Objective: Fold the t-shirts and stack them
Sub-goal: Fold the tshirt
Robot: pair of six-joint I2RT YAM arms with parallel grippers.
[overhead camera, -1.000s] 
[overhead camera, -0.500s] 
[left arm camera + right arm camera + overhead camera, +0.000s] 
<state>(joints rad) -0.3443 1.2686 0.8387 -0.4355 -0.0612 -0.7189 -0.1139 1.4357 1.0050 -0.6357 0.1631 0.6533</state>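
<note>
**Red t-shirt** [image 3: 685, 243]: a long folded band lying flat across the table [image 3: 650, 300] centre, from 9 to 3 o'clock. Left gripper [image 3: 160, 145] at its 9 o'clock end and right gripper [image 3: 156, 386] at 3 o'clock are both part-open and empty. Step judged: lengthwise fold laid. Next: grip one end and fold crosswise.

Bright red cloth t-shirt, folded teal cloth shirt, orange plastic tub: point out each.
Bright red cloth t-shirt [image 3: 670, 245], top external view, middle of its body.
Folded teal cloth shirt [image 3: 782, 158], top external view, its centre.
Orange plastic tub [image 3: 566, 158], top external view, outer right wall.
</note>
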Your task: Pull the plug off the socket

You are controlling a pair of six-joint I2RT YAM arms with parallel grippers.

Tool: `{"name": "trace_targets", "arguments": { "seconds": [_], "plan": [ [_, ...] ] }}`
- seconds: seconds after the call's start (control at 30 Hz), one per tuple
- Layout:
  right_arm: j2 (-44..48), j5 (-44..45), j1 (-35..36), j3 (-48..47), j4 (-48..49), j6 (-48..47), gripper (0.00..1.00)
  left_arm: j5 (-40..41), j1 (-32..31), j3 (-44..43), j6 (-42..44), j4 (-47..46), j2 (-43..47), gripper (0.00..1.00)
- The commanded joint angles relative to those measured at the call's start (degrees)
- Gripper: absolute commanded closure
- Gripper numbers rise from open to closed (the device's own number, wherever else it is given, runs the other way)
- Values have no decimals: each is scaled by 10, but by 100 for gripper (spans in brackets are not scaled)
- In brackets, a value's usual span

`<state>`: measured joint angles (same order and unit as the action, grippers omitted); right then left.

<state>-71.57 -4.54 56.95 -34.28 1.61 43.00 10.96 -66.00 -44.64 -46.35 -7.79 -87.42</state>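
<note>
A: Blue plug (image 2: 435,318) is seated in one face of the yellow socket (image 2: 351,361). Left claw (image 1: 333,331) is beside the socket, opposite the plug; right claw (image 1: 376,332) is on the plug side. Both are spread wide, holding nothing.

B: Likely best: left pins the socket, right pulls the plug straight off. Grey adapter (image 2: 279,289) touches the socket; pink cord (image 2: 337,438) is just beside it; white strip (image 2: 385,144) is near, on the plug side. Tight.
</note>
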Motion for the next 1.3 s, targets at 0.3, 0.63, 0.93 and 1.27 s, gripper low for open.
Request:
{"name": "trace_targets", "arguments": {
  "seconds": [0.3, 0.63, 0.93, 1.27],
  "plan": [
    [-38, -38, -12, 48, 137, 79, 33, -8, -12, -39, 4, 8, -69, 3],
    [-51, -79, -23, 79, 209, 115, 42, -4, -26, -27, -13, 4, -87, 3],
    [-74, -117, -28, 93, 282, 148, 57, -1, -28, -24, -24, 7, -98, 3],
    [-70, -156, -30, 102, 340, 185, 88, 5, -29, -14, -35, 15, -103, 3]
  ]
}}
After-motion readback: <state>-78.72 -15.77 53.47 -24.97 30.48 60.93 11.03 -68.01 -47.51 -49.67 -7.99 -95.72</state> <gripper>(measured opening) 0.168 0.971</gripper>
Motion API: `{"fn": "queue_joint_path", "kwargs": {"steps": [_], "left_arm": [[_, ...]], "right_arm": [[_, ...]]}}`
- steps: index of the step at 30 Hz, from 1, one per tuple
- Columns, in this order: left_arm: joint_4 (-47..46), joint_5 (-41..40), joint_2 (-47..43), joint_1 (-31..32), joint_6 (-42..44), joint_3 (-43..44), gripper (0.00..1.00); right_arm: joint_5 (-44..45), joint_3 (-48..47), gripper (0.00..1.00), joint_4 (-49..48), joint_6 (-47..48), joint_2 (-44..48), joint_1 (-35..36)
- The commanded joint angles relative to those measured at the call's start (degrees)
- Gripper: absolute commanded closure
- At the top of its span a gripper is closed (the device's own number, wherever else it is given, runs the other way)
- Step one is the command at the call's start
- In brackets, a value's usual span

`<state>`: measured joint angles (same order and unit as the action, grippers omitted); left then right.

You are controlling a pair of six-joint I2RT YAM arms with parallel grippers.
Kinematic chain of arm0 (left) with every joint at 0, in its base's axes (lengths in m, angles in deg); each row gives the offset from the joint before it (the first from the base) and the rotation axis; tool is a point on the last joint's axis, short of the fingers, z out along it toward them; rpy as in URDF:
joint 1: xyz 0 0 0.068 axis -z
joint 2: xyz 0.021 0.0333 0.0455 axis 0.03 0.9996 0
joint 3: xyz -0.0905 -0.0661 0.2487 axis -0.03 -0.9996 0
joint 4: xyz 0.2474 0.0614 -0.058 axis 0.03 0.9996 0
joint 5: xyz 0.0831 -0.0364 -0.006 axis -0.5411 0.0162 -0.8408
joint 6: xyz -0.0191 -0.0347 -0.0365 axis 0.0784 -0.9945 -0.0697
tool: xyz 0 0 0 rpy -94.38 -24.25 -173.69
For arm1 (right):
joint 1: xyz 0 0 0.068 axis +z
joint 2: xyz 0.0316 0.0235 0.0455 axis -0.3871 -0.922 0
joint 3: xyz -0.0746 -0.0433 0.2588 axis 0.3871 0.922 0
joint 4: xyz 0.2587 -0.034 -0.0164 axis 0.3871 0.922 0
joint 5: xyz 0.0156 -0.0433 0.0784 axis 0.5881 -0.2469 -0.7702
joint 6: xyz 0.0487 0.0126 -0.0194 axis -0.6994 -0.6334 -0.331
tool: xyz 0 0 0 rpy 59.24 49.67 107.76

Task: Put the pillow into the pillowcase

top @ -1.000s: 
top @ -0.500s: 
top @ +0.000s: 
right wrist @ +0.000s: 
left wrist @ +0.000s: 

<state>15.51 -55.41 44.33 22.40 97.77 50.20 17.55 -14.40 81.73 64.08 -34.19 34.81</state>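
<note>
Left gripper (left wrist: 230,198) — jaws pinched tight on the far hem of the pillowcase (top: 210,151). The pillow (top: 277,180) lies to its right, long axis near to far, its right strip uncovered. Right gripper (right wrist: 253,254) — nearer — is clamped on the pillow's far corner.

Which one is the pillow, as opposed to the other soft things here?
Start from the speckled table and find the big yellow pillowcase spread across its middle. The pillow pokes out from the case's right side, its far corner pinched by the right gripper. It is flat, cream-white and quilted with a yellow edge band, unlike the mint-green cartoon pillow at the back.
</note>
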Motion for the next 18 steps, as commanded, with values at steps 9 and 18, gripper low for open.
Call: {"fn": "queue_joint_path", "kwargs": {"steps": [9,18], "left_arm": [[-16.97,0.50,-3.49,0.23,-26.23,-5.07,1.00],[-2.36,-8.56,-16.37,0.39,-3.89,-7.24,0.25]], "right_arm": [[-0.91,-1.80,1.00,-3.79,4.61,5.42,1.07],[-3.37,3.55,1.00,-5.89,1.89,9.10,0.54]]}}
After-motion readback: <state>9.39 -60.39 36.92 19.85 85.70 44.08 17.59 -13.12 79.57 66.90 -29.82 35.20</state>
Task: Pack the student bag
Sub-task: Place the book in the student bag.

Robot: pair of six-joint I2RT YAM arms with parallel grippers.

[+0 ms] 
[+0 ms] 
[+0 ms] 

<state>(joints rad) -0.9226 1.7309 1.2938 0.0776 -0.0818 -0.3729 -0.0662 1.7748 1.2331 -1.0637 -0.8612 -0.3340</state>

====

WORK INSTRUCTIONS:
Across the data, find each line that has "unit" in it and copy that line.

WRITTEN RESPONSE:
`<state>`: measured joint angles (same order and unit as the action, grippers omitted); right then left.
`<state>`: measured joint angles (same order and unit as the action, grippers omitted); left then right.

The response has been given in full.